Assignment 3

library(tidyr)
library(dplyr)
library(ggplot2)

Data Set Update

My original data set has been merged with another data set to add additional column.

Original Data Set (link): Contains stock time series information. The columns it contains include the stock’s symbol, date, open, high, low, and close.

Added Data Set (link): This data set contains master data on individual stocks. The data that it provides is the stock’s symbol, its security, GICS Sector, GICS Sub-Industry, Headquarters Location, date added to table, Central Index Key (CIK), and founding year.

The two data sets were linked together using the stock symbols as a common field, and then cleaned by having any records with missing data removed.

Code that was used to merge the data sets:

getwd()

## [1] "I:/Data Analytics/Assignments"

setwd('I:\\Data Analytics\\archive')
getwd()

## [1] "I:/Data Analytics/archive"

stock_data <- read.csv('stock prices.csv')
industry_data <- read.csv('Industry.csv')

stock_data_complete <- stock_data %>%
  left_join(industry_data, by = c("symbol" = "Symbol")) %>%
  drop_na()   # removes any rows where the join didn't find a match

write.csv(stock_data_complete, "stock_data_complete.csv", row.names = FALSE)
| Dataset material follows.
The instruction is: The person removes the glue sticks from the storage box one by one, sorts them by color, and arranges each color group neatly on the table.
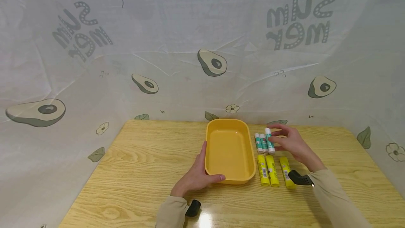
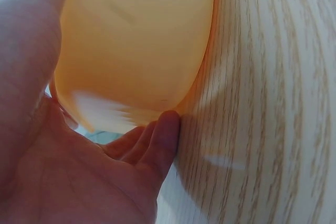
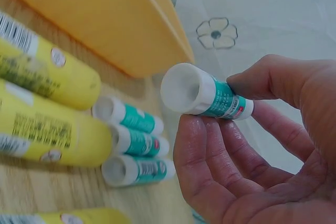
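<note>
My right hand (image 1: 289, 143) pinches a small white-and-green glue stick (image 3: 207, 93) between thumb and fingers, raised off the table. Three like it lie side by side beneath, one being the nearest small glue stick (image 3: 139, 170); in the head view the held one seems to cover part of this row. Closer to me lie three larger yellow glue sticks, two together and the right yellow glue stick (image 1: 286, 171) apart. My left hand (image 1: 197, 173) holds the near left corner of an orange plastic tray (image 1: 229, 150), thumb along its front edge. Nothing lies inside the tray.
A wooden table (image 1: 152, 164) carries everything, the tray standing left of the glue sticks. A pale printed sheet (image 1: 177, 90) hangs behind the table's far edge and along both sides. Black wrist devices sit at both sleeves, such as the right wrist device (image 1: 300, 178).
</note>
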`<state>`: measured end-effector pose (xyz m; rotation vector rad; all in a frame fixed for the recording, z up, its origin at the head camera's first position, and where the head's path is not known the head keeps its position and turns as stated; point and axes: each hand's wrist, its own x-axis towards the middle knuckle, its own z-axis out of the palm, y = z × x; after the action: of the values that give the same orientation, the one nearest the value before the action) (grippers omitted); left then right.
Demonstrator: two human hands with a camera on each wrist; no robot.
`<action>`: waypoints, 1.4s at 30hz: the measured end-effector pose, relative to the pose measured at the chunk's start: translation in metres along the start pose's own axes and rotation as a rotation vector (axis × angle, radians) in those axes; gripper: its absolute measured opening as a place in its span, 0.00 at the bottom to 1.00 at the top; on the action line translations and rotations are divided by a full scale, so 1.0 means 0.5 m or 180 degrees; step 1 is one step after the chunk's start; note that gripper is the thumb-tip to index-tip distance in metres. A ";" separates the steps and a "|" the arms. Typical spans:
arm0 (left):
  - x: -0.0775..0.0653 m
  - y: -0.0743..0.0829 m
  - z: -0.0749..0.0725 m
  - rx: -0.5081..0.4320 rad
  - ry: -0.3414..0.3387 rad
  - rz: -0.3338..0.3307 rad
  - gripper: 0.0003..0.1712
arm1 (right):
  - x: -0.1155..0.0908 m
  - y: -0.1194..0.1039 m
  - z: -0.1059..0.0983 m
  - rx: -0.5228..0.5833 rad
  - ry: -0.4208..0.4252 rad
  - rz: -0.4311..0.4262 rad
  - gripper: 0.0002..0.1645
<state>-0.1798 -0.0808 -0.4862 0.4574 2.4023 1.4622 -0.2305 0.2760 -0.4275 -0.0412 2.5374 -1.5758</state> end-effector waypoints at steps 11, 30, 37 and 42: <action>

Isolate Data on the Information Technology Sector

It was decided to isolate the records concerning the Information Technology sector to limit the number of Companies and sub-sectors included in the different analyses. The goal is to make the graphs easier to read. The date column was also adjusted so that ggplot2 would recognize its information as dates rather than text.

tech_data <- stock_data_complete %>%
  filter(GICS.Sector == "Information Technology") %>%
  mutate(date = as.Date(date, format = "%Y-%m-%d"))

write.csv(tech_data, "tech_data.csv", row.names = FALSE)

Overall Question

Going into this analysis, the question I want to research is whether there are any variables present in the data set that could be used to predict the future directional change of a stock’s value. This question will be refined and adjusted as I explore the dataset.

Question 1

Load your CSV data set into R as instructed in previous assignment. Select columns to plot together to visualize your data. Plot a graph out of any of the ones we reviewed in class. Make sure axes, lines are annotated and it has a title. Briefly explain what your graph shows. Show the R code that resulted in the graph.

To answer this question, it would be a good starting point to compare our top-performing stocks in the Information Technology sector against each other. To do this, I will use the average daily trading volume of each stock to form a ranking list and select just the top 5.

Select the top 5 Technology Stocks by average volume to create a sub data set.

# Obtain a list of the symbols for the top 5 information technology stocks
top_symbols <- tech_data %>%
  group_by(symbol) %>%
  summarise(avg_volume = mean(volume, na.rm = TRUE)) %>%
  arrange(desc(avg_volume)) %>%
  slice(1:5) %>%
  pull(symbol)

# Create smaller data set by filtering larger data set by the created list of top 5 information technology stock symbols
tech_top <- tech_data %>%
  filter(symbol %in% top_symbols)

Create a multi-line graph to display the closing values of the top 5 tech stocks over the span of the data set.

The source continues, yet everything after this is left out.